At a briefing on 10 November, the Civil Aviation Authority of Singapore (CAAS) said the new levy will be imposed on all passengers with tickets bought from 1 April 2026 for all flights departing from 1 October.
Singapore is the first in the world to impose a blanket levy on all departing flights, with the funds going towards bulk procurement of SAF.

The levy will cover not just passenger services but also cargo, as well as business and general aviation flights. It will also increase according to the distance travelled and cabin class of travel, states CAAS.
An economy-class (or premium economy-class) passenger travelling within Southeast Asia will pay a levy of S$1 ($0.77), while economy-class passengers travelling to the USA will pay an additional S$10.40.
Business- and first-class passengers travelling within Southeast Asia will be charged S$4, with the levy rising to S$41.60 for travel to the USA.
CAAS director-general Han Kok Juan says the levy is lower than previously indicated because the price of SAF has “moderated”.
“We are also giving time for passengers to adjust to the SAF levy,” Han says.

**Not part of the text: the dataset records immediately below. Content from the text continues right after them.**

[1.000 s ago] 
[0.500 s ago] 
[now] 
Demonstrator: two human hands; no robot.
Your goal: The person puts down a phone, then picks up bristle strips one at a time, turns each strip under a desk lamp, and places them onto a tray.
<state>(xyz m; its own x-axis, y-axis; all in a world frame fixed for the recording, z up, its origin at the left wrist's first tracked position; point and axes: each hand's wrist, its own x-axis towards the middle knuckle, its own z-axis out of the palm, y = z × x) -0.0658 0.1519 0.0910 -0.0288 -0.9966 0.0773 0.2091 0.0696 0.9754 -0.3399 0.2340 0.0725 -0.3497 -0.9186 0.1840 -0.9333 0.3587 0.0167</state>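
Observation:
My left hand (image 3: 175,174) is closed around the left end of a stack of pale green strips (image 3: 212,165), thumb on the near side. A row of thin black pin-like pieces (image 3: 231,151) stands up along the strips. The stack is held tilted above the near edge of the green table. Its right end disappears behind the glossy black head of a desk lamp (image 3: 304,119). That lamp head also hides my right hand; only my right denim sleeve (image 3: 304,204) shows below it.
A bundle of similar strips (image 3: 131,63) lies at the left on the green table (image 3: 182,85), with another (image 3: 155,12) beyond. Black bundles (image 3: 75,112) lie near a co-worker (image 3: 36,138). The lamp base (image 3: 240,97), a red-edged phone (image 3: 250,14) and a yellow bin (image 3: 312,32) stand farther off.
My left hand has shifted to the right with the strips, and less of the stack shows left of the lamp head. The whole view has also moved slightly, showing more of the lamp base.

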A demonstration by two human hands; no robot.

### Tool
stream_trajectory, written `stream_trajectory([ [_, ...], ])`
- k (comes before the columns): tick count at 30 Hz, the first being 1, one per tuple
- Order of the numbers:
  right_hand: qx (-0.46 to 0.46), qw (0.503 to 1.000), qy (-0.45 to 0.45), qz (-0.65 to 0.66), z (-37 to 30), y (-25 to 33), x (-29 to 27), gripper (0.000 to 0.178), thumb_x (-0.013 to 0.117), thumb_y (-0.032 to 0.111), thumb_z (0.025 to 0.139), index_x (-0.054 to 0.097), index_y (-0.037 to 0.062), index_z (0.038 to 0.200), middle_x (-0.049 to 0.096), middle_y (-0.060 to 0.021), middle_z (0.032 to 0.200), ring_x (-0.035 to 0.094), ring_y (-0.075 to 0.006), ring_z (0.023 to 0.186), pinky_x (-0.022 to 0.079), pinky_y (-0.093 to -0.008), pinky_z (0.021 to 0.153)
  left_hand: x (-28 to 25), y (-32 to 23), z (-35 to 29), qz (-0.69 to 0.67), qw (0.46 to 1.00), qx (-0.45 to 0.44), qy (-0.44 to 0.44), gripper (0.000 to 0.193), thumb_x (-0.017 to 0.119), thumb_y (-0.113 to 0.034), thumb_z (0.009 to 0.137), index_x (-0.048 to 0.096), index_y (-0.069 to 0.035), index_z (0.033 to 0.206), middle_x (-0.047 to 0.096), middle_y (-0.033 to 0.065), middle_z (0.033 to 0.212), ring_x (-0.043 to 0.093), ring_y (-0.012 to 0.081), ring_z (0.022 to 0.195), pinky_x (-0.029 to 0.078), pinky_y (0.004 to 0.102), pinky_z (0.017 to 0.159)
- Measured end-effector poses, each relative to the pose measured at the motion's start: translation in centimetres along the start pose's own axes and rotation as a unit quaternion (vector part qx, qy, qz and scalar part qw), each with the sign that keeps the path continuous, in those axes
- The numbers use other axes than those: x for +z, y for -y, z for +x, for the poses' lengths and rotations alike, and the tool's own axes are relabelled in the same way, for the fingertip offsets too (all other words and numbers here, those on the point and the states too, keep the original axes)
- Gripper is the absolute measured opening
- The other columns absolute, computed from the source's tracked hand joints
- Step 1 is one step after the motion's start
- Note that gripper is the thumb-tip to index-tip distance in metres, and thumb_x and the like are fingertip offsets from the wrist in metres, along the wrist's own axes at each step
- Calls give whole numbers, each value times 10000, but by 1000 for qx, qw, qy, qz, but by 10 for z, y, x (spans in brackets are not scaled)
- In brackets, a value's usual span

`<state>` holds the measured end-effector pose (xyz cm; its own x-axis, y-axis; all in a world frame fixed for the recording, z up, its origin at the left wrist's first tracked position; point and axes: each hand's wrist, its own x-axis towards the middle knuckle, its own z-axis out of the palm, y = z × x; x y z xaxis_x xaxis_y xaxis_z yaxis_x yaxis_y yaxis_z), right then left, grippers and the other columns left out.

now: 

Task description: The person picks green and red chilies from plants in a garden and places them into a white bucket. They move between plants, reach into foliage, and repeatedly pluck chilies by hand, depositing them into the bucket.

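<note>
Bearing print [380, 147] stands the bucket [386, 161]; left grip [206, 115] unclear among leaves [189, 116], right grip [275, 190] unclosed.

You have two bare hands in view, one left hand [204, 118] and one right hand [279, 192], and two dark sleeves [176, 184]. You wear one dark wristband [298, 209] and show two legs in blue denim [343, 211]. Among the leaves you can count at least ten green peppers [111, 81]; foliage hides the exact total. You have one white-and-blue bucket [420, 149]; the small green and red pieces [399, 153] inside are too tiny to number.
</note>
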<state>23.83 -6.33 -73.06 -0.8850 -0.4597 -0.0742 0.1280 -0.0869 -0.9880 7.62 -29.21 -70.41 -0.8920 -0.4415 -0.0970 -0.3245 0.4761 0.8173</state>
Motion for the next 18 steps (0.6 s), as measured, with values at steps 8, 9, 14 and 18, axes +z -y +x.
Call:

In 2024, the CAAS gave examples on how much the levy could cost: an economy-class passenger flying to Bangkok could pay S$3, while those flying to London could pay S$16.
For cargo flights, the levy will be imposed on shippers – instead of aircraft operators – with charges varying according to geographical distance. For example, for shipments to Northeast or South Asia, the levy stands at S$0.04 per kg.
CAAS says the levy for business and general aviation flights will be charged on a per-aircraft basis, based on distance travelled and aircraft size. Certain flights – including training and humanitarian flights – will not be subjected to the levy.
The imposition of the levy comes as Singapore targets a 1% uplift of SAF from 2026, with the aim of increasing it to between 3% and 5% in 2030.
In late-October, CAAS announced the setting up of the Singapore Sustainable Aviation Fuel Company (SAFCo), a government-owned non-profit company that will oversee the acquisition and distribution of SAF, as well as implementation of the country’s SAF policies.
Han says Singapore’s procurement of SAF will be done with a fixed-cost envelopment model, where the levy – and the central funds – will be at a fixed rate regardless of the price of SAF.
Asked if the levy will be subject to regular review, Han points to the pricing model, noting: “[The] levy will be fixed in achieving this 1% [uplift] target, so we would… expect the levy to be fixed for [a] period of time. When [our uplift targets are] 3-5%… then the levy would have to be adjusted to achieve [the target].”